Back at Atlanta Trevone, our base for this three-night retreat, a hot shower beckons, as well as a wholesome brunch of veg-packed frittatas and bowls of stewed seasonal fruits with homemade granola beckon. This handsome, slate-clad Victorian terrace was recently converted into five separate self-catering properties, all overlooking the seashore. I bagged the master bedroom in spacious Atlanta House (sleeps 10), its bay window perfectly positioned for watching ocean sunrises. The dinkiest of the set will be The Net Loft (sleeps four; bookable from July 2023), an antique-filled former fisherman’s cottage with views of Trevone’s blow hole.

Interiors manage to be both traditional and subtly coastal inspired without veering into nautical kitsch or holiday cottage chintz. Think: a muted palette of sea moss, slate grey and sand, cabinets of well-thumbed vintage books and seashells, House of Hackney fabrics and original cast-iron fireplaces. The oil paintings of stormy seascapes are by artist JHC Millar – the great-grandfather of Atlanta Trevone’s co-owner Jess Alken-Theasby, and a favourite of King George V.

There’s the chance to create a seascape of one’s own in a private painting class with local artist Rachel Painter. Easels are set up by the window and, after a short explainer on colour theory and mark making, I begin layering buttery oil paints onto the canvas: a wash of smoky grey for the sky melting into the slate-coloured sea, with generous dashes of white to capture the crashing waves below as Storm Larisa rolls in.

Downstairs, the state-of-the-art Neptune Kitchen would delight any keen cook, stocked with Le Creuset and Soho House crockery, plus fancy high-tech touches like boiling water on tap. However, all I manage to do is assemble an afternoon cream tea from the welcome hamper, since an impressive line-up of professional guest chefs has been arranged for the retreat.

Local rising star Joe Lippman, whose restaurant Duchy Grub is in neighbouring village of St Merryn, whips up a series of Middle Eastern-inspired small plates, while MasterChef finalist Claire Fyfe treats us to crab-topped crumpets, clam risotto and a rhubarb panna cotta. Emily Scott’s sharing platters of scallop beurre blanc, lamb with salsa verde and quail’s egg salad niçoise show why she was chosen to cook for world leaders when the G20 came to Cornwall in 2021. The duchy’s culinary capital, Padstow may only be a five-minute drive away from Atlanta Trevone (or a hearty westward walk along the clifftops) but the retreat’s in-house catering puts ‘Padstein’ in the shade.
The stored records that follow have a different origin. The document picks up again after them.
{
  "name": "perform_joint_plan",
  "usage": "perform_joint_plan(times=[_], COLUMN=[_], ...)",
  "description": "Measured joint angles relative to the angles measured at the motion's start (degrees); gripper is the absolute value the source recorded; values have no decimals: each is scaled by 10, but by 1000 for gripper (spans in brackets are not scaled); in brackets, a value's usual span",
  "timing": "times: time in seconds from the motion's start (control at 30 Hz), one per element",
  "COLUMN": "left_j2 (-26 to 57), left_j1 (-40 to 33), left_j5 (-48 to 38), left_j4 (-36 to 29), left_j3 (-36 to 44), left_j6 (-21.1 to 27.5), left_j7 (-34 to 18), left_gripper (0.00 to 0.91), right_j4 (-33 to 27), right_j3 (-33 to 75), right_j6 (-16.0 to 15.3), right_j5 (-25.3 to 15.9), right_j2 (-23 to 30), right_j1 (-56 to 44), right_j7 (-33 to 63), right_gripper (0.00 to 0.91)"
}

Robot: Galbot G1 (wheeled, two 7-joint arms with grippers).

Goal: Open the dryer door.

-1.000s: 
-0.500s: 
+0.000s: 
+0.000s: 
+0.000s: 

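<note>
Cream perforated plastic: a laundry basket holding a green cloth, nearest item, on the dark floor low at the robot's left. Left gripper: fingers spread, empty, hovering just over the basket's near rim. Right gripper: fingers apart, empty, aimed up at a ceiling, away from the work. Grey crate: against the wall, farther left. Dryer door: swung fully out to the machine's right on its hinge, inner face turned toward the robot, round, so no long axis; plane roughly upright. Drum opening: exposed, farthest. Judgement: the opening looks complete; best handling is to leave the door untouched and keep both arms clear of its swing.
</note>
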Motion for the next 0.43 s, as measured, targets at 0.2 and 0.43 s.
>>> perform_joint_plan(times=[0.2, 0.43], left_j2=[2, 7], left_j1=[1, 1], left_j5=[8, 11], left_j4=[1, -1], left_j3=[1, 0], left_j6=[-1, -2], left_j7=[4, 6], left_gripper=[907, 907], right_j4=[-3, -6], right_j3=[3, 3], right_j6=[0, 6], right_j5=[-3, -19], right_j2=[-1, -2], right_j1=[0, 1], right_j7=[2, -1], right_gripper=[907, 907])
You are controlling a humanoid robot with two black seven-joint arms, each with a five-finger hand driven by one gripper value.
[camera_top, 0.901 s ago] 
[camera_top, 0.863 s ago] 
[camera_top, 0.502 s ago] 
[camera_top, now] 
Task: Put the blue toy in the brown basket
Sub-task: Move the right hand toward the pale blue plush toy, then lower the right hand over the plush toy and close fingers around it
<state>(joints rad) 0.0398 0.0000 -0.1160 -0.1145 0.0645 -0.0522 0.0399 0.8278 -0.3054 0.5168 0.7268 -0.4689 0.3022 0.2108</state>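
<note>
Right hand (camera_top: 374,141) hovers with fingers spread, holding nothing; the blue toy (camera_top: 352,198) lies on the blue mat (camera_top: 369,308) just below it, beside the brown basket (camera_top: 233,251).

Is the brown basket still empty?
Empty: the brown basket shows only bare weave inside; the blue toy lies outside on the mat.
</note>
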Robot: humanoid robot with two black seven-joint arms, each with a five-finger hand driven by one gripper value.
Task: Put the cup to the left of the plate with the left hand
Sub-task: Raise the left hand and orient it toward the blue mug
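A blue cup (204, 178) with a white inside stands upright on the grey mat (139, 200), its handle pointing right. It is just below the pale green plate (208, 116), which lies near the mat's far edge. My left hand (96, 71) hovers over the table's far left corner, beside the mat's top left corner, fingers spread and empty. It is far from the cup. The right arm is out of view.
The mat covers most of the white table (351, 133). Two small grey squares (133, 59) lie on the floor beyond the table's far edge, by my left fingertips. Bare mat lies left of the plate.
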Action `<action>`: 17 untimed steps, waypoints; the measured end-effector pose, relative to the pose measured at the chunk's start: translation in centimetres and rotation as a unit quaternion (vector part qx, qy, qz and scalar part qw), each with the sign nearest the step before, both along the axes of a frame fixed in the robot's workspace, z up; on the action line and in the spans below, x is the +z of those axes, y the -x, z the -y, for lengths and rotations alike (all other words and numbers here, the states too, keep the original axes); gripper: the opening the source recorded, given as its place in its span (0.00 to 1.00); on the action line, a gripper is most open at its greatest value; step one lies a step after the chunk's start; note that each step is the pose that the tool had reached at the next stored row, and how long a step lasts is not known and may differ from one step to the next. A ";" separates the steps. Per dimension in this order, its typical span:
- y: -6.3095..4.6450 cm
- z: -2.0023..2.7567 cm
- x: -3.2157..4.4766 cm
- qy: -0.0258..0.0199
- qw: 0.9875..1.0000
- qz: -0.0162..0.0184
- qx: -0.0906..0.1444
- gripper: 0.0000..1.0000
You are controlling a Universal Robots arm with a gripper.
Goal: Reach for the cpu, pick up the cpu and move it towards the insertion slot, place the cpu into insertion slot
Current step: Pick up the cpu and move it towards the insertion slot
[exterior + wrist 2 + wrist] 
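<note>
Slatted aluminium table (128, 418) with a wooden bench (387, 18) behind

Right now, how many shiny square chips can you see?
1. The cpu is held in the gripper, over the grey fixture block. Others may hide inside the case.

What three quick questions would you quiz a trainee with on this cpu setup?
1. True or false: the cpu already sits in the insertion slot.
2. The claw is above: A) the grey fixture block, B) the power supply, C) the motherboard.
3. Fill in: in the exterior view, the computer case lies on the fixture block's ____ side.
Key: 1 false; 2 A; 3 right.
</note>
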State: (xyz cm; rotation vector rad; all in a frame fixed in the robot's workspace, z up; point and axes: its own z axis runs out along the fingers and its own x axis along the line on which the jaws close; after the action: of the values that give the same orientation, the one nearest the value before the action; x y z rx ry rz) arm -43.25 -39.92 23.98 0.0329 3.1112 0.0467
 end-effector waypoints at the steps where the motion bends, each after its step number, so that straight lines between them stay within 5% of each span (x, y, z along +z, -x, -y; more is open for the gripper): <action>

With all this on offer at ‘home’, it’s tempting hole up beside the log-burning stove or the rolltop bathtub, watching the storm gather while sipping a glass of locally made Knightor sparkling wine in hand. But when the rain eases the next day, you can’t hold me back from pulling on the Wellies and stomping along the South West Coast Path to Harlyn Bay, raring for another endorphin-boosting, briny dip in the Atlantic. This time, there’s an added incentive, even more enticing than those aforementioned health benefits: Saunas by the Sea’s beachside cabin, standing by to warm up post-swim limbs, and a hot chocolate from The Beach Shack. Who needs a spa hotel when the Atlantic coast offers wellness en plein air?

The next Well Curated retreat will run from 21-24 September 2023, from £995pp for a three-night stay in Atlanta View based on five people sharing, including a private dinner cooked by a top local chef, a signature platter dinner by Dine With Iris, a 45-minute massage, a guided coastal walk, daily yoga, cold water immersion, breathwork masterclasses and Saunas by the Sea experience, atlantatrevonebay.com, 01841 521175. experiences on offer at additional cost include a private art masterclass with Rachel Painter and surfing lessons.